Tuesday, April 24, 2012

The War on Women

This morning I was listening to Morning Edition on NPR and Mona Eltahawy was discussing her provocative piece in the current issue of Foreign Policy, "Why Do They Hate Us?" "They" being the Arab world and "Us" being women. Go read it. On the Morning Edition segment she answers her question with the fact that women are the vectors of culture and religion. "Our wombs are the future. And if you don't control the future by controlling women's bodies, you've lost control generally." Many of these countries are U.S. allies. C.J. Cregg, press secretary extraordinaire (played by the fabulous Allison Janney) exemplifies the anger we should all be feeling in these two clips from The West Wing
The first clip is from the episode "Enemies Foreign and Domestic" and references a real event that occurred on March 11, 2002.
And this clip is from the episode "The Women of Qumar." Qumar is a fictional oil-rich Middle East state and U.S. ally. The United States has just renewed its air base in the country by selling them an arms package.  

What's happening to women in the Arab world is horrific, but even in America, as the latest in the culture wars shows, women--vis-a-vis their bodies--are under attack. Margaret Sanger stated, "No woman can call herself free who does not own and control her own body." It should also be obvious as Steven Conn says that "Free societies allow their citizens to make their own reproductive decisions; repressive ones restrict them." 
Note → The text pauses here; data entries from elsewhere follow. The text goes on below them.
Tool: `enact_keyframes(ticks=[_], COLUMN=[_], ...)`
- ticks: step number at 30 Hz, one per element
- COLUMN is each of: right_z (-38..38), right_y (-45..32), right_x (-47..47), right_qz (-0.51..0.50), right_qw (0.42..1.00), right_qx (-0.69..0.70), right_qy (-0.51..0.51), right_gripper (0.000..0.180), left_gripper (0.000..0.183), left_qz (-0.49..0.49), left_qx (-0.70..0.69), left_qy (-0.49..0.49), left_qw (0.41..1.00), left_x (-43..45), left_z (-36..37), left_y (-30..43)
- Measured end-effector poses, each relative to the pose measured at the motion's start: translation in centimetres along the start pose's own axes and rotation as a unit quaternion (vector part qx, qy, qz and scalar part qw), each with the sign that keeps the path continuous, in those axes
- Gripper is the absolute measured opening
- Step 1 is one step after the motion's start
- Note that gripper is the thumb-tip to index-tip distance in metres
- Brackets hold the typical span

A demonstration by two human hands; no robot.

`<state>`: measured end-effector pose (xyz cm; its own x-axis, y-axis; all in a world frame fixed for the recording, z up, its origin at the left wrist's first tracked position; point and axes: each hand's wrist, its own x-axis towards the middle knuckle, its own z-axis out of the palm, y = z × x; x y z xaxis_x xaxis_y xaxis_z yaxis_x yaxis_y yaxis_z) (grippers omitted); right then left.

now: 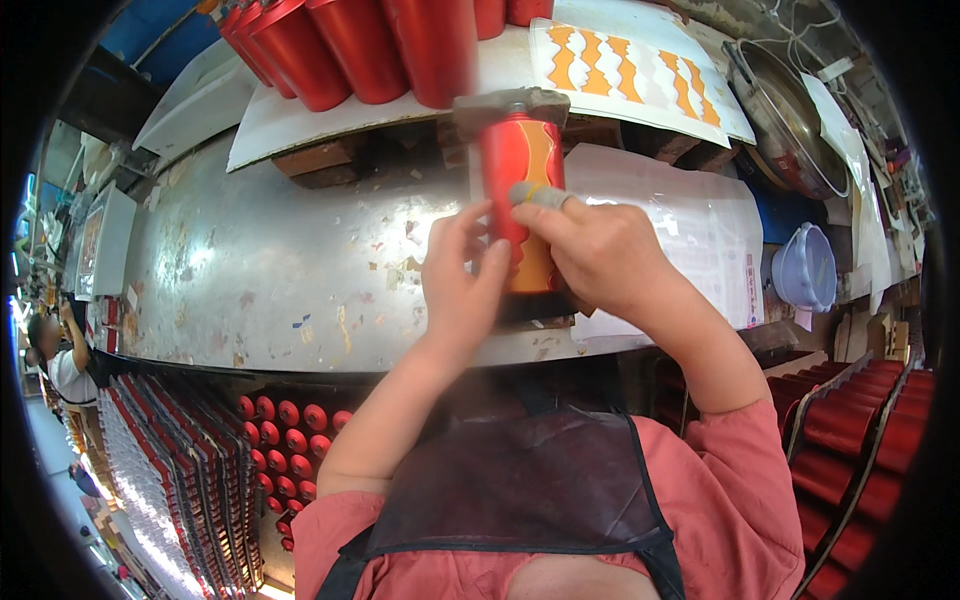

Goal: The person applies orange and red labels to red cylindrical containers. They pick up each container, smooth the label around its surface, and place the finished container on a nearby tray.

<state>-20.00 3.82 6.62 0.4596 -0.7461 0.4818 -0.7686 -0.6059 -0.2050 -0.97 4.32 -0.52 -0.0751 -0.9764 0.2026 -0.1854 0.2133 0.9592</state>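
A red bottle-shaped container (498, 161) with a wavy orange decal (538, 154) lies lengthwise before me, its neck pointing away at a grey block-like support (540, 105). My right hand (600, 240) presses on the decal; a grey covering with a yellow band wraps one finger. At the container's left side is my left hand (465, 270), slightly blurred, fingers apart; whether it touches the surface is unclear. Beyond, a sheet of orange wavy decals (652, 109) lies on a white board.
Several red containers (367, 52) stand on the white board (259, 135). A translucent sheet (675, 217) covers the metal table (300, 247) at right, near a light-blue bucket (804, 266) and a metal basin (787, 112). Racks of red containers (840, 427) stand nearby. A person (67, 367) is far left.
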Motion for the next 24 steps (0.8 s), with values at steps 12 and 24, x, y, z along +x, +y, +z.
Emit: enact_keyframes(ticks=[12,24], right_z=[0.1,0.1], right_y=[2.1,-1.6], right_x=[1.6,-1.6], right_qz=[0.008,0.017], right_qw=[0.997,0.998], right_qx=[-0.081,-0.054], right_qy=[-0.011,-0.037], right_gripper=[0.040,0.037], left_gripper=[0.072,0.083], left_qz=[0.115,0.080], left_qx=[0.101,0.056], left_qy=[-0.029,-0.072], left_qw=[0.988,0.993], left_x=[-1.5,-1.5], left_z=[-0.3,-1.1], left_y=[-0.1,-1.3])
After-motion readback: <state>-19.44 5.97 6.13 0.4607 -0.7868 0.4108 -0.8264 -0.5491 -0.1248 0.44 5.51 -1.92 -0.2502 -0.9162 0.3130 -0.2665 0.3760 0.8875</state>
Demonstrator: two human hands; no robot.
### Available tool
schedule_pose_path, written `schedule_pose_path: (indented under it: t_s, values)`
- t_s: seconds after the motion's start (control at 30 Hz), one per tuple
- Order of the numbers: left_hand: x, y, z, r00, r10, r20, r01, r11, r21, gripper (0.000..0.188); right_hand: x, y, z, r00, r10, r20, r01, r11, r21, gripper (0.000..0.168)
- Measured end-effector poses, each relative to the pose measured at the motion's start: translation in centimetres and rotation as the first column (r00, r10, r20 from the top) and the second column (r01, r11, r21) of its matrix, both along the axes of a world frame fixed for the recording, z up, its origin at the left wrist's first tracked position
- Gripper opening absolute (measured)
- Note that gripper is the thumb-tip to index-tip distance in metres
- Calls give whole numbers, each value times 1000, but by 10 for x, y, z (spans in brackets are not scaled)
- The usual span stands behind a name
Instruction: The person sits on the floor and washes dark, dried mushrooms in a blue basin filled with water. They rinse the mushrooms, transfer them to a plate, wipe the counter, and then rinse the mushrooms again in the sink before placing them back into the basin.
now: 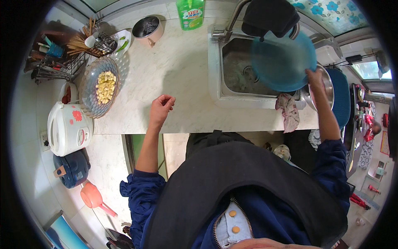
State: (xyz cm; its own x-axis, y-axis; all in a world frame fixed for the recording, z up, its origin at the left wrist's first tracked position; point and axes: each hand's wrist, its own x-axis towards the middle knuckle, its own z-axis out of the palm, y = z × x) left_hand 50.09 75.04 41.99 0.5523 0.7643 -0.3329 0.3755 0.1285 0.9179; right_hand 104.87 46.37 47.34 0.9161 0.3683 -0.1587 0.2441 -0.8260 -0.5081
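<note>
My right hand (314, 80) grips the near right rim of a translucent blue plastic basin (279, 62), which is tilted over the stainless steel sink (236, 68). The basin covers the sink's right part and looks slightly blurred. Over the pale marbled counter (186, 90), left of the sink, hovers my left hand (162, 108). Its fingers are curled in, with nothing visible in them. A metal faucet (228, 29) rises behind the sink; a black cloth-like thing (269, 17) hides its upper part.
Peeled garlic cloves (106, 87) fill part of a scalloped glass bowl (87, 81) at left. A pink-handled pot (152, 35) and green detergent bottle (190, 15) stand at the back. A rag (287, 112) hangs over the counter edge; a metal bowl (329, 90) sits beside the sink. A rice cooker (70, 129) is far left.
</note>
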Motion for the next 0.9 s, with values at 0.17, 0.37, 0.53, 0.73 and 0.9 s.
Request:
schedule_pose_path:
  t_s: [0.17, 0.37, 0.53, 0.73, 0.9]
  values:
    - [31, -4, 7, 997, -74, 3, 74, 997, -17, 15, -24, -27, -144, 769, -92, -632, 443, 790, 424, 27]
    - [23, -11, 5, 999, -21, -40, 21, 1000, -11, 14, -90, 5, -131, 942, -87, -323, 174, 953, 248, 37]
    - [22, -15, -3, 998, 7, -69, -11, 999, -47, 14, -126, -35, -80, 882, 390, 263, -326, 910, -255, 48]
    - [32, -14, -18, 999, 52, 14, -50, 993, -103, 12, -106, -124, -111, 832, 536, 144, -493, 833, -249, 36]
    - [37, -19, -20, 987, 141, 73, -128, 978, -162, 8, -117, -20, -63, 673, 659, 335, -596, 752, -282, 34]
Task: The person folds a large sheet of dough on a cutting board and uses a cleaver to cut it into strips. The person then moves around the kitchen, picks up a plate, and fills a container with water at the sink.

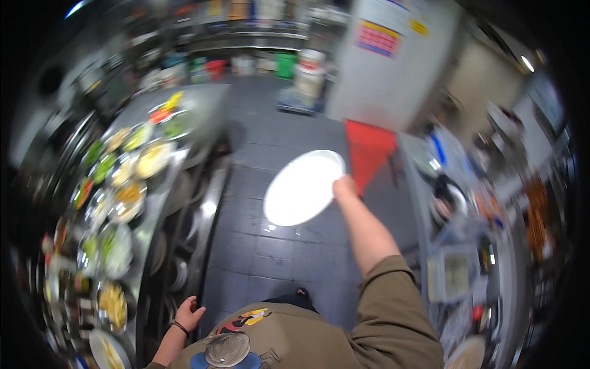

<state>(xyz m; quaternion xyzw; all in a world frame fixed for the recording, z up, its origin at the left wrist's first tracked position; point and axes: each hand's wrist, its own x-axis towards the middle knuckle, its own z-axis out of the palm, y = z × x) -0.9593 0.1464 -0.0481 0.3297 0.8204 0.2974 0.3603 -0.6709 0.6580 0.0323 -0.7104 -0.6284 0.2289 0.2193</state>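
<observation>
A white oval plate (pixel 302 189) is held out over the tiled floor, with my right hand (pixel 346 188) gripping its right rim. Nothing can be made out on the plate, whose surface is bright with glare. My left hand (pixel 188 314) hangs low beside the steel counter on the left, holding nothing, its thumb apart from the fingers. A dark bracelet circles that wrist. The left hand is nearest to the open shelf under the counter, where stacked dishes (pixel 179 274) stand.
Bowls of cut food (pixel 154 159) fill the steel counter (pixel 152 240) on the left. On the right, a worktop carries plastic containers (pixel 454 272) and bags. A red mat (pixel 368 147) lies before a large white cabinet (pixel 392 60). Stacked buckets (pixel 309 78) and a green bin (pixel 286 65) stand ahead.
</observation>
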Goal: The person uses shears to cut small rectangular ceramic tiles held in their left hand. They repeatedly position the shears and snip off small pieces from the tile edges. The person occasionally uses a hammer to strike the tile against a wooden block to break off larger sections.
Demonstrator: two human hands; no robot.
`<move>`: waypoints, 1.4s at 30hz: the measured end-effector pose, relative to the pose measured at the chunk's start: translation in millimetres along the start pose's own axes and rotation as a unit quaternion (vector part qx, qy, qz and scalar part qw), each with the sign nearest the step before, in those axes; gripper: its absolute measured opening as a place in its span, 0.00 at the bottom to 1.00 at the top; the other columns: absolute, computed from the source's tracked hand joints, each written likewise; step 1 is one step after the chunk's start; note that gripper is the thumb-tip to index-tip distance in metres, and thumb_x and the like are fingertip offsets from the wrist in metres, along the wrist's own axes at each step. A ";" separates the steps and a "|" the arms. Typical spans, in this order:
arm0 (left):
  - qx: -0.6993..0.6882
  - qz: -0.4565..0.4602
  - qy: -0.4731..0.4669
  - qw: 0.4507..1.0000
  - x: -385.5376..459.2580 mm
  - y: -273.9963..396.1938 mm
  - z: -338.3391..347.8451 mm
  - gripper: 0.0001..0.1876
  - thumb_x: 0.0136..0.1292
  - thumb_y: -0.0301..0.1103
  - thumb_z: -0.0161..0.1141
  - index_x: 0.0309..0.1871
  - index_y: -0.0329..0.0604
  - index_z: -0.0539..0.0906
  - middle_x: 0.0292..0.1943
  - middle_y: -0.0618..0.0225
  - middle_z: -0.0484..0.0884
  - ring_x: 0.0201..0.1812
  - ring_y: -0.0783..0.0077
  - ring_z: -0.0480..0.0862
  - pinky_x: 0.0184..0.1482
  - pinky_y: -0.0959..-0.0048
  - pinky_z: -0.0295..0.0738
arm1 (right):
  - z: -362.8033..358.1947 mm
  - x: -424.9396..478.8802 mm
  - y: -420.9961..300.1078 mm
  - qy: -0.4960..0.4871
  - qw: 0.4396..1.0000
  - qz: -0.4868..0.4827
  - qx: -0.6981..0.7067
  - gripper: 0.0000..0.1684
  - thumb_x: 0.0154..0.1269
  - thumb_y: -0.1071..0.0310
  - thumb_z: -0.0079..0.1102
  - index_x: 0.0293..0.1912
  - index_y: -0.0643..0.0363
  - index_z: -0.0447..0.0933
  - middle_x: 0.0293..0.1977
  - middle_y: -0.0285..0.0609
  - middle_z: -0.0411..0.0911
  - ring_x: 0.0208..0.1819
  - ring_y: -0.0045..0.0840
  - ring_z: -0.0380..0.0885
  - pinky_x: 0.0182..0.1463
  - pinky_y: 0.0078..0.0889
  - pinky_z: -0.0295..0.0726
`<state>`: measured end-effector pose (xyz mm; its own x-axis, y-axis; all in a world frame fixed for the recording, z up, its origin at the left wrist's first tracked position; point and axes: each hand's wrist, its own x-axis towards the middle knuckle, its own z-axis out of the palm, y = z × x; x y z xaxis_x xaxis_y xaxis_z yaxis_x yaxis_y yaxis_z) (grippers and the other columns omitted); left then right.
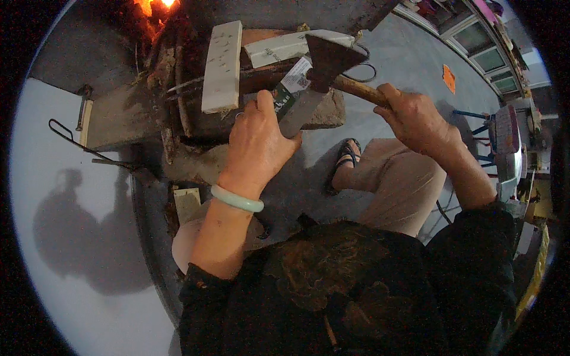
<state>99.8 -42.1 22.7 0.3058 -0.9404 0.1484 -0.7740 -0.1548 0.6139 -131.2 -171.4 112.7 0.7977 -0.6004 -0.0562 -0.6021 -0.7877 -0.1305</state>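
My left hand (260,144) grips a flat grey piece (305,111), which slants up to the right. A green and white label (291,84) with writing and a printed code is on its upper part. My right hand (414,115) is closed around the wooden handle of a hatchet (334,55). Its dark, broad metal head overlaps the upper end of the grey piece; whether they touch, I cannot tell. Just beyond my left hand lies a white board (222,66) with several nails or nail marks in it. Another white board (280,49), bearing writing, lies partly behind the hatchet.
Fire (156,9) burns at the top left, with wooden sticks (178,89) running towards it. A bent metal rod (80,144) juts out by the white wall. At right are a stool (503,129) and an orange scrap (449,79) on the floor.
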 end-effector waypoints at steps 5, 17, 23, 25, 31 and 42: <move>0.008 0.001 -0.003 1.000 1.9 4.1 -5.2 0.33 0.44 0.36 0.75 0.48 0.34 0.66 0.41 0.42 0.78 0.42 0.40 0.80 0.45 0.54 0.77 | -1.3 3.3 -1.3 0.026 0.999 -0.017 0.016 0.13 0.67 0.63 0.55 0.44 0.60 0.66 0.27 0.56 0.77 0.31 0.54 0.76 0.32 0.52 0.73; 0.018 0.010 0.004 1.000 0.5 0.1 -1.2 0.33 0.43 0.36 0.75 0.49 0.34 0.66 0.40 0.45 0.77 0.42 0.43 0.81 0.44 0.55 0.78 | -4.7 8.6 1.0 -0.008 1.000 0.011 0.009 0.14 0.68 0.63 0.55 0.45 0.60 0.65 0.27 0.57 0.77 0.31 0.54 0.77 0.33 0.53 0.73; 0.026 0.000 0.006 1.000 1.6 1.4 -5.2 0.33 0.42 0.37 0.75 0.48 0.35 0.66 0.39 0.45 0.78 0.41 0.43 0.81 0.43 0.55 0.78 | -7.0 9.9 -1.8 -0.013 1.000 -0.008 -0.013 0.13 0.68 0.63 0.55 0.45 0.60 0.65 0.28 0.57 0.78 0.33 0.54 0.78 0.35 0.54 0.74; 0.023 -0.003 0.003 1.000 0.8 2.0 -5.2 0.33 0.42 0.37 0.75 0.47 0.35 0.66 0.38 0.45 0.78 0.40 0.43 0.81 0.43 0.55 0.78 | -13.2 10.8 -2.8 0.037 0.999 -0.013 -0.017 0.13 0.68 0.63 0.55 0.45 0.59 0.66 0.28 0.55 0.78 0.33 0.53 0.78 0.35 0.53 0.74; 0.011 -0.001 0.007 1.000 0.4 -2.6 -3.9 0.33 0.43 0.37 0.74 0.48 0.34 0.66 0.39 0.43 0.78 0.41 0.41 0.81 0.44 0.55 0.78 | -3.9 14.3 -1.5 0.136 0.990 -0.025 0.010 0.13 0.67 0.63 0.56 0.45 0.57 0.66 0.29 0.53 0.78 0.32 0.53 0.78 0.33 0.52 0.75; 0.002 -0.031 -0.012 0.999 1.4 2.2 -7.8 0.33 0.44 0.38 0.73 0.49 0.35 0.68 0.41 0.42 0.80 0.44 0.42 0.81 0.47 0.55 0.77 | 34.2 -13.9 -4.3 0.043 0.992 0.061 0.104 0.14 0.65 0.65 0.59 0.45 0.60 0.68 0.28 0.55 0.77 0.30 0.53 0.78 0.31 0.48 0.75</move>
<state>102.8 -41.4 30.4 0.3393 -0.9363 0.0911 -0.7568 -0.2141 0.6175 -138.6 -154.9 80.2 0.7080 -0.7063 0.0003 -0.6668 -0.6685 -0.3293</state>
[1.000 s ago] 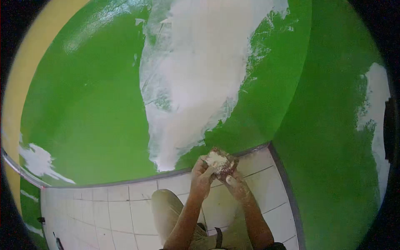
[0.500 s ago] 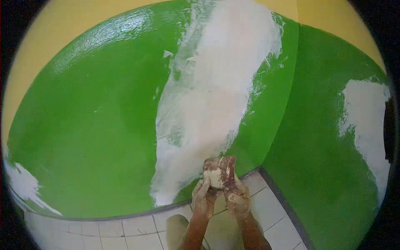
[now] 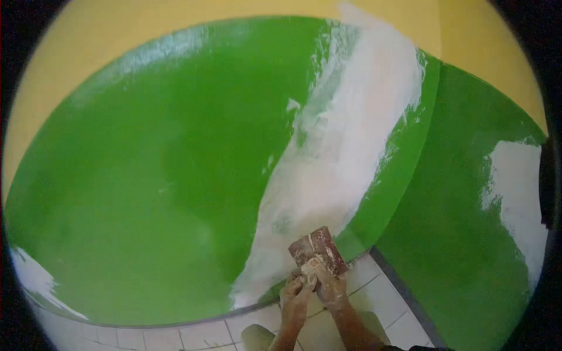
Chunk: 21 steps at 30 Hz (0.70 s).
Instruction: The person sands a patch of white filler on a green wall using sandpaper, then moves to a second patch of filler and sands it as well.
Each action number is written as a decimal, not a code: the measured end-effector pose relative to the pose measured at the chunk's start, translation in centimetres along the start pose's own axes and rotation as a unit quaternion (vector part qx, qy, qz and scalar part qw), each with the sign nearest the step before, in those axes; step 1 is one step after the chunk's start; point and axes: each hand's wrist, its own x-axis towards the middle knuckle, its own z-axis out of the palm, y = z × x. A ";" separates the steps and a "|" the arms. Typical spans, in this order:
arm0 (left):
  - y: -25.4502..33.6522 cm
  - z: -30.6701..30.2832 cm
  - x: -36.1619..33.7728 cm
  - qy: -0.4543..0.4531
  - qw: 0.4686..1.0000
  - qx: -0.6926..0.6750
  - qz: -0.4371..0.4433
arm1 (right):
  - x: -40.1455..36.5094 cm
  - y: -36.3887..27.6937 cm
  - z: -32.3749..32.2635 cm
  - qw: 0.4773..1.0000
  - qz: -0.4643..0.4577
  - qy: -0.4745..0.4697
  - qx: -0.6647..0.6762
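A brown, dust-streaked sheet of sandpaper (image 3: 313, 244) is held tilted in front of the lower wall, near the foot of a white putty strip. My right hand (image 3: 331, 288) grips its lower edge, with whitish dust on the fingers. Beside it, my left hand (image 3: 294, 291) has its fingers closed at the sheet's lower left edge; part of that grip is hidden. Behind the sheet runs the broad white putty patch (image 3: 342, 158), slanting up the green wall (image 3: 158, 193).
Another white patch (image 3: 518, 187) covers part of the green wall to the right, past the corner, and one more (image 3: 35, 275) lies at the far left. Yellow paint (image 3: 246, 9) is above. White floor tiles (image 3: 202, 335) meet a dark skirting line. My knees show below.
The sandpaper has turned so that it tilts, and its powder-covered face looks less white. My right hand has shifted further over the sheet. The view has swung left and up.
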 end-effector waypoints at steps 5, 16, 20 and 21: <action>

"Women hold up half the sky" is a Chinese proverb behind the title of Pulitzer Prize winners Nicholas Kristof and Sheryl WuDunn's book Half the Sky. This book explores how educating and empowering women, especially in the developing world, is not only a moral issue but an economic and political issue for our global good. I am placing this book on hold at my library to better learn about the oppression women face worldwide and what can be done about it

 And because I just saw V for Vendetta last night at Brewvies, I will part with this quote by Gloria Steinem: 
"This is no simple reform. It really is a revolution. Sex and race because they are easy and visible differences have been the primary ways of organizing human beings into superior and inferior groups and into the cheap labor on which this system still depends. We are talking about a society in which there will be no roles other than those chosen or those earned. We are really talking about humanism."